Problem description » Below are lines of data; restate word for word those running from the line containing "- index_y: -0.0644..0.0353" to the line containing "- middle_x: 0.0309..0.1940", inclusive, and no others.

● ● ● ●

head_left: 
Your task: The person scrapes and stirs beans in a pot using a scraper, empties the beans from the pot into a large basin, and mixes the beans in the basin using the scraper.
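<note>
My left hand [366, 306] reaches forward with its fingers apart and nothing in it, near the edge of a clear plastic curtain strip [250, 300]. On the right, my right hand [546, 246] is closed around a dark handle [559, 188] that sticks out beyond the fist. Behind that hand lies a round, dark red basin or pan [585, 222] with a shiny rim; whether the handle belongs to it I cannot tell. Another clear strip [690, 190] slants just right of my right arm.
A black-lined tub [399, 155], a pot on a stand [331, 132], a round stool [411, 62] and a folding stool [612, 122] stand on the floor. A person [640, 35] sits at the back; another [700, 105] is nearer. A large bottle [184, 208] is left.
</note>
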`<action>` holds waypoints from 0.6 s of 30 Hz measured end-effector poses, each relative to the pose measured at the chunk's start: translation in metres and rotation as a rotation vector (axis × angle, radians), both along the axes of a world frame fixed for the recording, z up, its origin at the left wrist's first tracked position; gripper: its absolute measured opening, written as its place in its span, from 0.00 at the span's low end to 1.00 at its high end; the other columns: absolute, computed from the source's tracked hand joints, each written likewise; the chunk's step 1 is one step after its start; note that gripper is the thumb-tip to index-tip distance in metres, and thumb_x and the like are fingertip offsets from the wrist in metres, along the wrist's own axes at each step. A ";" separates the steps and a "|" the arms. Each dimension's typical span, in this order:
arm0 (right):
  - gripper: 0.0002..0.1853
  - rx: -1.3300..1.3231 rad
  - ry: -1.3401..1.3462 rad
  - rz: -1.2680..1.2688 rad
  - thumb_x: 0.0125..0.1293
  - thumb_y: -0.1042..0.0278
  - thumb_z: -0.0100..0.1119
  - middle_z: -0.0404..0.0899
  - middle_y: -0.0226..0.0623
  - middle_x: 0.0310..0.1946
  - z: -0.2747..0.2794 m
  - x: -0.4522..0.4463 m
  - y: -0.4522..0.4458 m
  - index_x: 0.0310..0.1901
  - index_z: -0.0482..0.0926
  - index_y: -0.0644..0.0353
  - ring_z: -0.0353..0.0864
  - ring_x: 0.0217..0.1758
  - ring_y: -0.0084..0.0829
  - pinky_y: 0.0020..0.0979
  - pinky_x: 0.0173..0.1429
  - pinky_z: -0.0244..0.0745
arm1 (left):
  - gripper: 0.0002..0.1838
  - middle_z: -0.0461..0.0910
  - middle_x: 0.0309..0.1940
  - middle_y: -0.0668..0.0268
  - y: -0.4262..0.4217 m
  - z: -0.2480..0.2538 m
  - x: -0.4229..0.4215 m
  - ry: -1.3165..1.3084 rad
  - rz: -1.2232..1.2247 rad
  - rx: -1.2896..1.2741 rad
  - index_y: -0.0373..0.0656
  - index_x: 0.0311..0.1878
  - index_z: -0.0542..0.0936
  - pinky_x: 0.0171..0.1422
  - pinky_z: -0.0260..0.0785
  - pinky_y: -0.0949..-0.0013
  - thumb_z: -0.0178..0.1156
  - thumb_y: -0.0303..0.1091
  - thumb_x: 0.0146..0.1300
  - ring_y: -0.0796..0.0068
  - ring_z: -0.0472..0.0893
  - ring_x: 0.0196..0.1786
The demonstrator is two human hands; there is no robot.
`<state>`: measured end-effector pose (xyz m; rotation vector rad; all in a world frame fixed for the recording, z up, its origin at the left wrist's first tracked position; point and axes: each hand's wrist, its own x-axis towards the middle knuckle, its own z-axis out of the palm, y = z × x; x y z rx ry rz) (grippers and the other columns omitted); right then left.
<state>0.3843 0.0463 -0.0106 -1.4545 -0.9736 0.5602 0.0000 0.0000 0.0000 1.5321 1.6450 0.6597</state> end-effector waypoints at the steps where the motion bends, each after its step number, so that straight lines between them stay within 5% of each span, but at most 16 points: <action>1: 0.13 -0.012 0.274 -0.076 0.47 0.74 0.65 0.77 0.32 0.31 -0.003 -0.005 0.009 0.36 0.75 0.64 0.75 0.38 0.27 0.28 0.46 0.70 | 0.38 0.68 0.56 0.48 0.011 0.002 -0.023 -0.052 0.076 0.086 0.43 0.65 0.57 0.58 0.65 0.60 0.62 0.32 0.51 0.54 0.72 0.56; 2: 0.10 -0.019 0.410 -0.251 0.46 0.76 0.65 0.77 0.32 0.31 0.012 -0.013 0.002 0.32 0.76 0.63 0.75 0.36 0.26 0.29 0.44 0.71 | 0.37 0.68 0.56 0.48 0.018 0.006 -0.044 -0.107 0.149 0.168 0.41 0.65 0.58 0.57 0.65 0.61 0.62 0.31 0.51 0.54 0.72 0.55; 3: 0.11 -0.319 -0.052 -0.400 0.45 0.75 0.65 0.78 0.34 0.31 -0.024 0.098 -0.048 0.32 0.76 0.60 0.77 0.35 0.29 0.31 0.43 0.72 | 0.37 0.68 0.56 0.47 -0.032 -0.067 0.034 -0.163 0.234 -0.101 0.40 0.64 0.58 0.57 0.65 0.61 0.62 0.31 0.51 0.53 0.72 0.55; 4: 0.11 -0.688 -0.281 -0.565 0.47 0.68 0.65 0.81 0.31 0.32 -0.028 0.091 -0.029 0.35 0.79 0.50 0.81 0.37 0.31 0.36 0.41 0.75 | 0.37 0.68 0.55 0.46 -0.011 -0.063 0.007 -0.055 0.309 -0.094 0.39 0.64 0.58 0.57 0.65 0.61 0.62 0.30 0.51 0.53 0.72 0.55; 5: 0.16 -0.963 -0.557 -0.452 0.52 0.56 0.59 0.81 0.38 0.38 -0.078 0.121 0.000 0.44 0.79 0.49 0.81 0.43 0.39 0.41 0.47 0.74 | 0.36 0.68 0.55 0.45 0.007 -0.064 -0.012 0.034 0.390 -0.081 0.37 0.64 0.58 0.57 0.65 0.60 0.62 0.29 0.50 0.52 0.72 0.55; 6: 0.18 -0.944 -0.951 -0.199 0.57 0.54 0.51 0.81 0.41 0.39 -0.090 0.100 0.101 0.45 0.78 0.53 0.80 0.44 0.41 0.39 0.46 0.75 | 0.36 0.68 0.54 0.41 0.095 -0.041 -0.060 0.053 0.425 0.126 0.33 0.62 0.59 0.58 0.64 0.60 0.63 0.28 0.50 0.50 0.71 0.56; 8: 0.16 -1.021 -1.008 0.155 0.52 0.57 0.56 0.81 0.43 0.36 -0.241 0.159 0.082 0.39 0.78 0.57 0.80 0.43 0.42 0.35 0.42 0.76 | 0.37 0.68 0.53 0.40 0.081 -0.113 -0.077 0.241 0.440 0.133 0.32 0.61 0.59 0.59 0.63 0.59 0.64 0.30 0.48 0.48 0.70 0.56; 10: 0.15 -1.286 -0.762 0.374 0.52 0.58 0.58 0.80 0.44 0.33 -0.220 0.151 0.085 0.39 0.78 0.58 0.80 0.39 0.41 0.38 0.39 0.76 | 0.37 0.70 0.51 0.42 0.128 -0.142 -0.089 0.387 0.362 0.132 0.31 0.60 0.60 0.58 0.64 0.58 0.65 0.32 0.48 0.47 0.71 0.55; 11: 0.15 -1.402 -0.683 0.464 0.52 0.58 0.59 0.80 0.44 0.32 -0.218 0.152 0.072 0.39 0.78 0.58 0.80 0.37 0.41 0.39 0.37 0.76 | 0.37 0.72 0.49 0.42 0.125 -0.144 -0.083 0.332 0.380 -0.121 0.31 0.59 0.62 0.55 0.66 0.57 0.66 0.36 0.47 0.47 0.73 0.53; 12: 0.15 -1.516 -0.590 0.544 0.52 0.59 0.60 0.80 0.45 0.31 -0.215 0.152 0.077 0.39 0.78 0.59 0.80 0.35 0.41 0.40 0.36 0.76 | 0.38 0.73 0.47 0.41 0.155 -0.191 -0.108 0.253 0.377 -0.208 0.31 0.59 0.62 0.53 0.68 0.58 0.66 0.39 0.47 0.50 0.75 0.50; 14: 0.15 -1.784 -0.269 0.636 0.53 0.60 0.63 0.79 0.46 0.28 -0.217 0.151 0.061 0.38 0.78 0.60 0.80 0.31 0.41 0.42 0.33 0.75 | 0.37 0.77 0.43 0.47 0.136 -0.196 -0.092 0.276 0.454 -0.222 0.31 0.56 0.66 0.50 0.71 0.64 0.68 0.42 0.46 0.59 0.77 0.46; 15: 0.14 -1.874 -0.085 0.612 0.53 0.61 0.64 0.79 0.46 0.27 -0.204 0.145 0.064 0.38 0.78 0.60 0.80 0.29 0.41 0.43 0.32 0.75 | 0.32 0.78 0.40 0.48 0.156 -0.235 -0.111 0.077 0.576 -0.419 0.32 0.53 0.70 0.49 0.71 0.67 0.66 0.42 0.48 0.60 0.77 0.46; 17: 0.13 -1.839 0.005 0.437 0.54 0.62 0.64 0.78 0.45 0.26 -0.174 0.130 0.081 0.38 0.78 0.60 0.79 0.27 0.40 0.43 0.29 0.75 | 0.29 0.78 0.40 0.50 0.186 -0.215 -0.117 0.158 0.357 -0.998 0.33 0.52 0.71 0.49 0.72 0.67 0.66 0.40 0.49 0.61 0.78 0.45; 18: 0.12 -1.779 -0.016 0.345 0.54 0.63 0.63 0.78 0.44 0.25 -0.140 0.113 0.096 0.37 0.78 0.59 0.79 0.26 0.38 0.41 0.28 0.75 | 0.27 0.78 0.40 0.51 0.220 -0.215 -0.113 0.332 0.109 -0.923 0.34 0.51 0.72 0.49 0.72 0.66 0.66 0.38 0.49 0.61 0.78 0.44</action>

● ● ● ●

Written answer »
  - index_y: -0.0644..0.0353
  - ring_z: -0.0353..0.0864
  - ring_x: 0.0217..0.1758
  - ring_y: -0.0084..0.0829
  - pinky_y: 0.0020..0.0979
  - pinky_x: 0.0173..0.1429
  - pinky_z: -0.0244..0.0745
arm1 (left):
  - gripper: 0.0002..0.1838
  - middle_z: -0.0461..0.0910
  - middle_x: 0.0309..0.1940

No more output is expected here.